- How to complete this task -
From the first line to the last, copy the material exactly.

★ ★ ★ ★

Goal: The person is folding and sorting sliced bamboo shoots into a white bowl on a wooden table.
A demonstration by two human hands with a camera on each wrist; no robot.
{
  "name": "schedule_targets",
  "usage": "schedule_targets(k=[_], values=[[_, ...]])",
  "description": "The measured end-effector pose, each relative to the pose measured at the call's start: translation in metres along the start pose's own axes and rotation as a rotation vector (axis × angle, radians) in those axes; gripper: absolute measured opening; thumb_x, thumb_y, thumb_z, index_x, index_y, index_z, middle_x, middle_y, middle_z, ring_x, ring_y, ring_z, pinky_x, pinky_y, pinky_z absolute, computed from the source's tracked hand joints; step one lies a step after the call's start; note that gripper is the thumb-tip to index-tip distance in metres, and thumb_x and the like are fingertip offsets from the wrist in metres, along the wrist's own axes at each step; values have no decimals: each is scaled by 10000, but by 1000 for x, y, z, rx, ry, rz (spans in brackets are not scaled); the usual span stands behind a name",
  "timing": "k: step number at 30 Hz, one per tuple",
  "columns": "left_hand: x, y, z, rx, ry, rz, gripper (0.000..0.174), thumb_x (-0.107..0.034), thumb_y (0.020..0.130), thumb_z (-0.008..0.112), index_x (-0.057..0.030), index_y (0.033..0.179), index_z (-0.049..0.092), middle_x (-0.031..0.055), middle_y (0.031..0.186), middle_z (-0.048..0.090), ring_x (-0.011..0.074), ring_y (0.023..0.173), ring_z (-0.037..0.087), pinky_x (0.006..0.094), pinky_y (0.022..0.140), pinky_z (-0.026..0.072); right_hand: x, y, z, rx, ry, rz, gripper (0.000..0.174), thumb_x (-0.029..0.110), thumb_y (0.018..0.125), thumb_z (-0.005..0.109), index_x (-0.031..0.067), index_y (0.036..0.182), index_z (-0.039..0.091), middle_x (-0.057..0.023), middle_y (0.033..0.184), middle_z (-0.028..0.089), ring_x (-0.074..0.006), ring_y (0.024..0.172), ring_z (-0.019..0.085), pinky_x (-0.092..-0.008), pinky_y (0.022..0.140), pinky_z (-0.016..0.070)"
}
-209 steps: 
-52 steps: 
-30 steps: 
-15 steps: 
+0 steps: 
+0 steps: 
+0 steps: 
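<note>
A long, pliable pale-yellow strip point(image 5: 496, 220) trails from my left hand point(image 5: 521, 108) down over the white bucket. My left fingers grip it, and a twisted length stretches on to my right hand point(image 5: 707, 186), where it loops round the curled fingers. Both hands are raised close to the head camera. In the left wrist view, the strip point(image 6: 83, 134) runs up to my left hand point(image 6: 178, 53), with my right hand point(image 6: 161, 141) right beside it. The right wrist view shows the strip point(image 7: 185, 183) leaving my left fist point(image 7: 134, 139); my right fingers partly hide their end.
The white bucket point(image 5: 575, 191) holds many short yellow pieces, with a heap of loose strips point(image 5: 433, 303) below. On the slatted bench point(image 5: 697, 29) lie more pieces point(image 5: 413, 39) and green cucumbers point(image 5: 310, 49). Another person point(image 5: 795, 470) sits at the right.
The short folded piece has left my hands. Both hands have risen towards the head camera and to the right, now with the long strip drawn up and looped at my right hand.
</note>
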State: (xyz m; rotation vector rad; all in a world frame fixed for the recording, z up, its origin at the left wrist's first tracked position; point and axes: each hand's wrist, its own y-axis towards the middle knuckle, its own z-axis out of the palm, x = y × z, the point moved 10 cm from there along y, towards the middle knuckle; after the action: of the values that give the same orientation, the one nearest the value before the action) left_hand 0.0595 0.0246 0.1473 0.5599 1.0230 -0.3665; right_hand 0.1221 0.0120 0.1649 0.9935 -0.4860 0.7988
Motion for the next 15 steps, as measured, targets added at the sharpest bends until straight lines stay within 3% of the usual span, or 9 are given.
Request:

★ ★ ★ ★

- Response -
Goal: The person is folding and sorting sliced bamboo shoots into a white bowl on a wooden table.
A demonstration by two human hands with a camera on each wrist; no robot.
{
  "name": "schedule_targets",
  "usage": "schedule_targets(k=[_], values=[[_, ...]])",
  "description": "The measured end-effector pose, each relative to the pose measured at the call's start: translation in metres along the start pose's own axes and rotation as a rotation vector (axis × angle, radians) in those axes; gripper: absolute measured opening; thumb_x, thumb_y, thumb_z, index_x, index_y, index_z, middle_x, middle_y, middle_z, ring_x, ring_y, ring_z, pinky_x, pinky_y, pinky_z absolute, computed from the source's tracked hand joints; step one lies a step after the call's start; note that gripper is the thumb-tip to index-tip distance in metres, and thumb_x and the like are fingertip offsets from the wrist in metres, along the wrist's own axes at each step; values have no decimals: each is scaled by 10000, but by 1000 for x, y, z, rx, ry, rz (spans in brackets are not scaled); the usual span stands behind a name",
  "timing": "k: step number at 30 Hz, one per tuple",
  "columns": "left_hand: x, y, z, rx, ry, rz, gripper (0.000..0.174), thumb_x (-0.107..0.034), thumb_y (0.020..0.130), thumb_z (-0.008..0.112), index_x (-0.057..0.030), index_y (0.033..0.179), index_z (-0.049..0.092), middle_x (-0.031..0.055), middle_y (0.031..0.186), middle_z (-0.048..0.090), ring_x (-0.011..0.074), ring_y (0.023..0.173), ring_z (-0.037..0.087), pinky_x (0.006..0.094), pinky_y (0.022..0.140), pinky_z (-0.026..0.072); right_hand: x, y, z, rx, ry, rz, gripper (0.000..0.174), thumb_x (-0.029..0.110), thumb_y (0.018..0.125), thumb_z (-0.005..0.109), index_x (-0.031..0.067), index_y (0.036..0.182), index_z (-0.039..0.091), middle_x (-0.057..0.023), middle_y (0.033..0.184), middle_z (-0.028..0.089), ring_x (-0.074..0.006), ring_y (0.024..0.172), ring_z (-0.019..0.085), pinky_x (-0.092..-0.008), pinky_y (0.022..0.140), pinky_z (-0.016..0.070)"
}
-209 steps: 
-52 steps: 
-30 steps: 
-15 steps: 
+0 steps: 
+0 steps: 
+0 steps: 
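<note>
A long, pliable pale-yellow strip point(image 5: 496, 220) trails from my left hand point(image 5: 521, 108) down over the white bucket. My left fingers grip it, and a twisted length stretches on to my right hand point(image 5: 707, 186), where it loops round the curled fingers. Both hands are raised close to the head camera. In the left wrist view, the strip point(image 6: 83, 134) runs up to my left hand point(image 6: 178, 53), with my right hand point(image 6: 161, 141) right beside it. The right wrist view shows the strip point(image 7: 185, 183) leaving my left fist point(image 7: 134, 139); my right fingers partly hide their end.
The white bucket point(image 5: 575, 191) holds many short yellow pieces, with a heap of loose strips point(image 5: 433, 303) below. On the slatted bench point(image 5: 697, 29) lie more pieces point(image 5: 413, 39) and green cucumbers point(image 5: 310, 49). Another person point(image 5: 795, 470) sits at the right.
The short folded piece has left my hands. Both hands have risen towards the head camera and to the right, now with the long strip drawn up and looped at my right hand.
</note>
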State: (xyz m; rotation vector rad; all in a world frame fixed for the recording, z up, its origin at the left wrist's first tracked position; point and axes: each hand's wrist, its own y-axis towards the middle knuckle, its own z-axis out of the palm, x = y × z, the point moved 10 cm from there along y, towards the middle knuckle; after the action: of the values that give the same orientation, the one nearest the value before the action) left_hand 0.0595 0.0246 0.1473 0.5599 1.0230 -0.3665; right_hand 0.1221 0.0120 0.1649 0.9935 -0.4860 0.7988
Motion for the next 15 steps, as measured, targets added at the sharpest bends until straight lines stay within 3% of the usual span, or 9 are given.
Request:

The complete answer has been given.